(Beginning of SUPPLIED DATA)
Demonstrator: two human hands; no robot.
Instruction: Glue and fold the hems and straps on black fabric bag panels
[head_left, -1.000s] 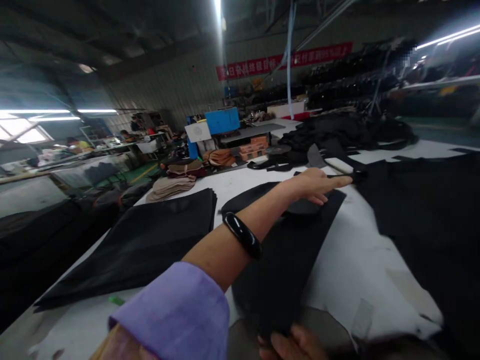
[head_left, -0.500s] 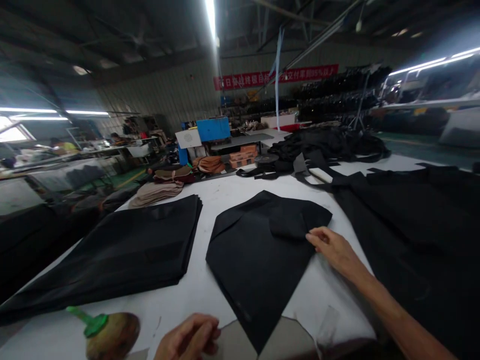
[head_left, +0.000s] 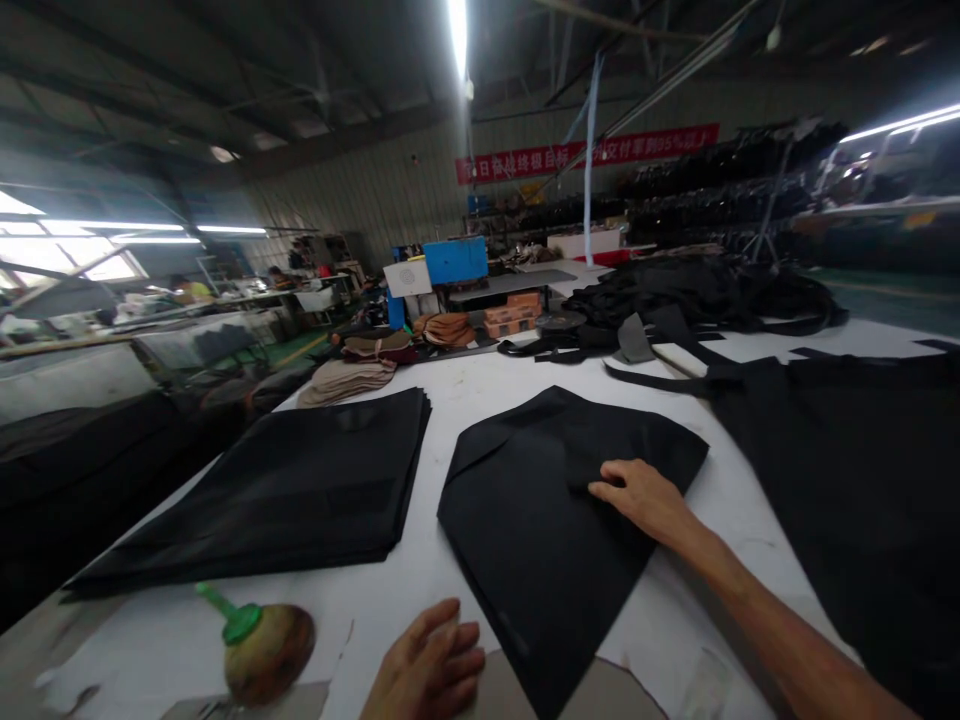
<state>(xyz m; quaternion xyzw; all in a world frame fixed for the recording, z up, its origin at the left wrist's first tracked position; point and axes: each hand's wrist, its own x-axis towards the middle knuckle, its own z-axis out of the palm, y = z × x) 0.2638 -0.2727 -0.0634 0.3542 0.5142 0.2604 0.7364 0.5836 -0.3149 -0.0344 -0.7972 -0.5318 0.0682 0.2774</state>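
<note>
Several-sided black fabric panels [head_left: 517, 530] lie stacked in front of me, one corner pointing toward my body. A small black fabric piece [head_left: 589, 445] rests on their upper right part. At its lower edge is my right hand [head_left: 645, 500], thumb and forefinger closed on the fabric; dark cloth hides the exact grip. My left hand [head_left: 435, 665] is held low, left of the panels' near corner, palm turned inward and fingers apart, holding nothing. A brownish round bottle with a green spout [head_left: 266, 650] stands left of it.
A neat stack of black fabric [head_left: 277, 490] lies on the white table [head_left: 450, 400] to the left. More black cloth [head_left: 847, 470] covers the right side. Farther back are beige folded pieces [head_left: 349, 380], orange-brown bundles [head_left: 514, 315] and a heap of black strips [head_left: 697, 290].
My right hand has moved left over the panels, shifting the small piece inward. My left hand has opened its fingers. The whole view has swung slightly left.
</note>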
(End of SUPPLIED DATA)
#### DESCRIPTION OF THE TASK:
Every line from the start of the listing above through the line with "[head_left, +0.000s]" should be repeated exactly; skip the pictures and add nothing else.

#### SOLUTION FOR THIS PROBLEM:
Demonstrator: two human hands; no robot.
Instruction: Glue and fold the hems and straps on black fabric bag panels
[head_left, -1.000s] 
[head_left, -0.500s] 
[head_left, +0.000s] 

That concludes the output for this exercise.